■ **Task goal**: Examine each line of the data. Copy the line if it includes the word "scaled".

Records from a collection:
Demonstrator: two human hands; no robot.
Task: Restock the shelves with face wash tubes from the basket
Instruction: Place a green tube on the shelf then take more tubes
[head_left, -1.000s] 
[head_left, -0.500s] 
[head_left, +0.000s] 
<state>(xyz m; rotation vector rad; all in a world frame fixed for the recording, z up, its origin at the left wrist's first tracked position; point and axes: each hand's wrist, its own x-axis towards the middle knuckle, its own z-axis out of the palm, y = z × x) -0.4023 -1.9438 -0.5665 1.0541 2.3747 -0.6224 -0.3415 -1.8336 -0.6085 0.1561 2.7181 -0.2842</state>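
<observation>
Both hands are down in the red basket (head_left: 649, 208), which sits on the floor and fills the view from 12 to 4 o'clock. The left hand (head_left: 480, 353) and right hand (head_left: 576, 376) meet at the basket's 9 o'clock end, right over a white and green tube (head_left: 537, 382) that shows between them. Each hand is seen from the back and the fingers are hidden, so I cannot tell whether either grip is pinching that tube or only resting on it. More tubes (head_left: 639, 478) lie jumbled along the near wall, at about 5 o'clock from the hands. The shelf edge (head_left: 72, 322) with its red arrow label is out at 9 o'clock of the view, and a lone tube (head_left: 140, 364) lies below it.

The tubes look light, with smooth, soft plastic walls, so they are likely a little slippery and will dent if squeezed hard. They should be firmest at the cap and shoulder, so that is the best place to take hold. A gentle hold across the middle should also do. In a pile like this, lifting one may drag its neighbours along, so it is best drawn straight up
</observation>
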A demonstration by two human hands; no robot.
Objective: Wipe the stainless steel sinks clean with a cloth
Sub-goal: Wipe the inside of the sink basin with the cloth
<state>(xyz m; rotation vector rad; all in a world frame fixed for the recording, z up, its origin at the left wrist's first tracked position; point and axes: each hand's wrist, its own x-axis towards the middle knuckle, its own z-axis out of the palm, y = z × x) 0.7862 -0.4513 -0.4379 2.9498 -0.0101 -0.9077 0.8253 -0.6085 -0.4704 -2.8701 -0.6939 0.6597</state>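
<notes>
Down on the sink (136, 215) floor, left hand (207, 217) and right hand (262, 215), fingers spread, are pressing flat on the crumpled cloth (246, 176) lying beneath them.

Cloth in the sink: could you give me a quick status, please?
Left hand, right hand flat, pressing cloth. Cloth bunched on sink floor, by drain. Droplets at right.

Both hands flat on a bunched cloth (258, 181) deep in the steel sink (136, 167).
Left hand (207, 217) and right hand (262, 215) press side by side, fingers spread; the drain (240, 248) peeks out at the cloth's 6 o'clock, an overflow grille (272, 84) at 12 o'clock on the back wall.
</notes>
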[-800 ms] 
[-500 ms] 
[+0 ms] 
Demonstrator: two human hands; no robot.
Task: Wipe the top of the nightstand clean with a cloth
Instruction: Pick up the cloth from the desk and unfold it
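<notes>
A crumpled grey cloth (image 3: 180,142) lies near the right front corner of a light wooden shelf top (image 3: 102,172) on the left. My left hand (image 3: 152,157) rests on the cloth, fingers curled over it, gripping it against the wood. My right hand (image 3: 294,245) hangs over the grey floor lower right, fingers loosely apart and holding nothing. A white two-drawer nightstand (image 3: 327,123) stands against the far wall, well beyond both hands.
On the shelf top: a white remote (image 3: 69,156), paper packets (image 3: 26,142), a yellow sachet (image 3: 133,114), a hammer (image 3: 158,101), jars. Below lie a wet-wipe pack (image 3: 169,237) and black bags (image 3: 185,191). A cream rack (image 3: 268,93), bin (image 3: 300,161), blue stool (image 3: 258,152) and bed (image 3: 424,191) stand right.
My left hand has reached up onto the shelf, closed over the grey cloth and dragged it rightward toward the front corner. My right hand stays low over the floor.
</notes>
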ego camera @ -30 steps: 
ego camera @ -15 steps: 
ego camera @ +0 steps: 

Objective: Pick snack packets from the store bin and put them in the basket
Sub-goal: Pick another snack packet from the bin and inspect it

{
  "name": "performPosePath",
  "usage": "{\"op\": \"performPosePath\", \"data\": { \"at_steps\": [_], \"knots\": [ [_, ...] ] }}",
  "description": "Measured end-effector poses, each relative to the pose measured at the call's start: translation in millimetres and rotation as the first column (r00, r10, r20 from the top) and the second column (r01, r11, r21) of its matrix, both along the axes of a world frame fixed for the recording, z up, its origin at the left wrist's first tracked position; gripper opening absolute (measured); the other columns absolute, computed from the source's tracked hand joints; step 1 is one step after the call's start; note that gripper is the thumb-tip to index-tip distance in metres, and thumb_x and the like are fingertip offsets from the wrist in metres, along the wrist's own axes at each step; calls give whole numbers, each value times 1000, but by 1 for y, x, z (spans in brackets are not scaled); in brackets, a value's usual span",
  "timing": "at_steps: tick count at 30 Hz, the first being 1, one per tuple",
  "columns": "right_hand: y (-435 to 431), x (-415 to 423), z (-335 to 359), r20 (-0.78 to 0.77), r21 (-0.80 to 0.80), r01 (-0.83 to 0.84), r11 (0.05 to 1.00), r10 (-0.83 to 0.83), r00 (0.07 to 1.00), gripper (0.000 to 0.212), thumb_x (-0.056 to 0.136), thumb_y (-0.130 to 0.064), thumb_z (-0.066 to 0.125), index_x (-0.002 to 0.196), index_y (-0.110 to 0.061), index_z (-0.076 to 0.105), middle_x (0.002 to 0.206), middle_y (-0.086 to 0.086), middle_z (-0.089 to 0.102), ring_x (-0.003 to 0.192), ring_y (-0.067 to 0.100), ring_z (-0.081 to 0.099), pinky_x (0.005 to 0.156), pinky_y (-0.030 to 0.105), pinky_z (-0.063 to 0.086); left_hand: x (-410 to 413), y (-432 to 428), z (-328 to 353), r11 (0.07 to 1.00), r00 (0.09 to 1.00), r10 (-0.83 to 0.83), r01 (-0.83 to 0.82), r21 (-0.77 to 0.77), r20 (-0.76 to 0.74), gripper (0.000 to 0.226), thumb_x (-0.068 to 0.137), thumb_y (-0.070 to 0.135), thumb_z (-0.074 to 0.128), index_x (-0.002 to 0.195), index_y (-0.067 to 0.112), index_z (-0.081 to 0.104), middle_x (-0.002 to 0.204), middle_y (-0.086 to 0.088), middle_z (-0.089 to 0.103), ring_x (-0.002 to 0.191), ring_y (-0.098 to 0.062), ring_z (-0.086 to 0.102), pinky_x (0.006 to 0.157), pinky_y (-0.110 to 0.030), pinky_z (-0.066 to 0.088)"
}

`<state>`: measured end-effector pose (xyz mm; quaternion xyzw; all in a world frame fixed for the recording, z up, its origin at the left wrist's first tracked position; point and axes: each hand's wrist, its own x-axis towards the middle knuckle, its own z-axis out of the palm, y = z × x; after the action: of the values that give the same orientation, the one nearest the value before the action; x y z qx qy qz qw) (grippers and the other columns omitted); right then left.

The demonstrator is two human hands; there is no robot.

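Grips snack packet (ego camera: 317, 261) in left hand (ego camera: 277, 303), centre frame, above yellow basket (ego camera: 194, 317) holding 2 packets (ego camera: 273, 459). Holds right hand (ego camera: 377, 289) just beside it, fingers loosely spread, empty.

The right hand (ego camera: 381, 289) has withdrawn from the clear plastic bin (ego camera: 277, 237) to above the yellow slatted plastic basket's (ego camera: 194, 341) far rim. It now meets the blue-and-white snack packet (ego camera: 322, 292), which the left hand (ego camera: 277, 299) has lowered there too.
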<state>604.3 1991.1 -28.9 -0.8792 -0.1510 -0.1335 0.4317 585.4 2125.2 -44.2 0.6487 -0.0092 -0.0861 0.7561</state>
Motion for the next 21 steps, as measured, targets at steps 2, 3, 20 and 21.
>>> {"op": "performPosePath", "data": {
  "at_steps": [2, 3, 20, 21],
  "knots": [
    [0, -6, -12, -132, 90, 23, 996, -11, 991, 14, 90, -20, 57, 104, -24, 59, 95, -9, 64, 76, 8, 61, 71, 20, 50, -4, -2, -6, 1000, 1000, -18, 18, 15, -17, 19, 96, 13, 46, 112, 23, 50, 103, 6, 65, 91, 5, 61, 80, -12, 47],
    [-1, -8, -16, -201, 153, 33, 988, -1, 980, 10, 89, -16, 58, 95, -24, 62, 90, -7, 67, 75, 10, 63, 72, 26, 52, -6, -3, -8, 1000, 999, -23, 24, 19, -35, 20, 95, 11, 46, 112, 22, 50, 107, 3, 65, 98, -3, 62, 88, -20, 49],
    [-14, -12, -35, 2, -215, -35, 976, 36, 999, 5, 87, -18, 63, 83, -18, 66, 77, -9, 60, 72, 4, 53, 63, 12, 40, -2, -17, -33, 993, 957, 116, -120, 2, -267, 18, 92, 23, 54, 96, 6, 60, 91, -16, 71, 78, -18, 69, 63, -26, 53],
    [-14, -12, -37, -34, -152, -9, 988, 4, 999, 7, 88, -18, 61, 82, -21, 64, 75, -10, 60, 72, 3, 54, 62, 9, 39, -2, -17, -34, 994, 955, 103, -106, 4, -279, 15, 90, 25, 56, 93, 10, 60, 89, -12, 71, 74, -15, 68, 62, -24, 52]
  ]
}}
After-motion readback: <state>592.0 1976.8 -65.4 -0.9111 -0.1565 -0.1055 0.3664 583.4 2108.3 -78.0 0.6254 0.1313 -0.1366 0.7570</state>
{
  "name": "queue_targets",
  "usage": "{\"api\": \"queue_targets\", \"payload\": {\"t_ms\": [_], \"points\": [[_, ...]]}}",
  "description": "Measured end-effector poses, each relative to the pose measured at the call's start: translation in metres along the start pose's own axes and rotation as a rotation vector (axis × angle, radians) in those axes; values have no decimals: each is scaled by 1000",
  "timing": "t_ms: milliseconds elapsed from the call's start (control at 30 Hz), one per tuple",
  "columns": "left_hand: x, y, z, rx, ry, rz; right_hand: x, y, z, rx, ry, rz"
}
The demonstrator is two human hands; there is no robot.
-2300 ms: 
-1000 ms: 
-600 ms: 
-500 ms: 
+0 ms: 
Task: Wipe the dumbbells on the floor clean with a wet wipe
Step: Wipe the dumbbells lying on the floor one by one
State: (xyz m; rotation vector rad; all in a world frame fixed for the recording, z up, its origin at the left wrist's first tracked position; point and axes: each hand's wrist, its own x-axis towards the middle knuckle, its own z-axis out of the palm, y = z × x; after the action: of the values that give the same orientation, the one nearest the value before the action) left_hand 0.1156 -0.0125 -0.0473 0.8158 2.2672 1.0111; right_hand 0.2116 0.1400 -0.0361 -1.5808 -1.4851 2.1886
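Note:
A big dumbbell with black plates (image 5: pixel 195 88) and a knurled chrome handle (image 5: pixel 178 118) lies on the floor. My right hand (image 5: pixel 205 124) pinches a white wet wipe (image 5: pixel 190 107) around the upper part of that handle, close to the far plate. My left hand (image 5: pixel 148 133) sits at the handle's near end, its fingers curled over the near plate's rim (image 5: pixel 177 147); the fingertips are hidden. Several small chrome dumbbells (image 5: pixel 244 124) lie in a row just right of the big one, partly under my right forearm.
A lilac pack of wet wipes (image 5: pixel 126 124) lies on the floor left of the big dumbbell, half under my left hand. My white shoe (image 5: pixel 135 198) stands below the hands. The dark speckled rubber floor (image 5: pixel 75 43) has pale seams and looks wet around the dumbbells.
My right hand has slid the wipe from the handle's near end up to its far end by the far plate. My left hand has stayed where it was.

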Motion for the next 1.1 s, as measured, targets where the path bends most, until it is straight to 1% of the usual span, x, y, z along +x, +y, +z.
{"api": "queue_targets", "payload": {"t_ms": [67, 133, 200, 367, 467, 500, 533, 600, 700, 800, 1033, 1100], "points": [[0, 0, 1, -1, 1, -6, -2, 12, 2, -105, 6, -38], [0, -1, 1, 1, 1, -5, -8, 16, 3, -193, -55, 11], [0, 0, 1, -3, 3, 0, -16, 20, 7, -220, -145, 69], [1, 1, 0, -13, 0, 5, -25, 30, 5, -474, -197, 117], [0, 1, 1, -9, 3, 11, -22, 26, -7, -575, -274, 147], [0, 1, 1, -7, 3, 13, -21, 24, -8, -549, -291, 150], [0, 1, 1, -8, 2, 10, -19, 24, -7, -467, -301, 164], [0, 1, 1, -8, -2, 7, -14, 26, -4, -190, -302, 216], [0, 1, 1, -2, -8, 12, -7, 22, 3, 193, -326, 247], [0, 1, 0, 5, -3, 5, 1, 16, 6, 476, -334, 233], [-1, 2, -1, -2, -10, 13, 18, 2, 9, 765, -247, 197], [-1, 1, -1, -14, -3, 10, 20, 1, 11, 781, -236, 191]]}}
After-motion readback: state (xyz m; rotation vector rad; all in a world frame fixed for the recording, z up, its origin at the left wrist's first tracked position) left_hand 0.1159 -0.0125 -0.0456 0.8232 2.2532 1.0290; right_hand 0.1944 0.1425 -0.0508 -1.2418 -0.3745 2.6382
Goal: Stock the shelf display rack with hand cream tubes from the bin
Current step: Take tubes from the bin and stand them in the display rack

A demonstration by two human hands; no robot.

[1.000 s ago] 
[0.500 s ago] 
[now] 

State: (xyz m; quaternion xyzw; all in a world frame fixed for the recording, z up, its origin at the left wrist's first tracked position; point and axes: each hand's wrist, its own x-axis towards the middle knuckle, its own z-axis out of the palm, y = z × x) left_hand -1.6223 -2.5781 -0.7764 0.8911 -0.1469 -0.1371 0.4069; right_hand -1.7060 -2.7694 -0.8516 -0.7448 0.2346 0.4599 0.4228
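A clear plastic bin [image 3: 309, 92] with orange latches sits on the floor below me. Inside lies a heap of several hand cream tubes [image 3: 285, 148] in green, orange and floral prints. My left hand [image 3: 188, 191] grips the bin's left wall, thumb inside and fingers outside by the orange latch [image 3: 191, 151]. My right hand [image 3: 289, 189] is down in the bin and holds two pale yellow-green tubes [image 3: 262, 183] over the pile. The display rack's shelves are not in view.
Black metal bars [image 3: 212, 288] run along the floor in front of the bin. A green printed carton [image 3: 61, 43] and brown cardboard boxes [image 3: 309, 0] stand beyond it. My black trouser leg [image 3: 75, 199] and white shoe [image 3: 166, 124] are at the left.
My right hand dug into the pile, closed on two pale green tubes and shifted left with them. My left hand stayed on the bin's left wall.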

■ **Output of the exercise**:
  "description": "Measured end-effector poses, each relative to the pose measured at the call's start: translation in millimetres and rotation as the first column (r00, r10, r20 from the top) and the second column (r01, r11, r21) of its matrix, both along the axes of a world frame fixed for the recording, z up, its origin at the left wrist's first tracked position; gripper opening absolute (measured); the other columns absolute, computed from the source's tracked hand joints; step 1 is one step after the call's start; note that gripper is the thumb-tip to index-tip distance in metres, and thumb_x and the like are fingertip offsets from the wrist in metres, along the wrist's own axes at each step; calls give whole numbers, each value times 1000, but by 1 for y, x, z (spans in brackets are not scaled); in brackets, a value's usual span",
  "description": "Measured end-effector poses, each relative to the pose measured at the call's start: translation in metres along the start pose's own axes and rotation as a rotation vector (axis × angle, radians) in those axes; values have no decimals: each is scaled by 1000",

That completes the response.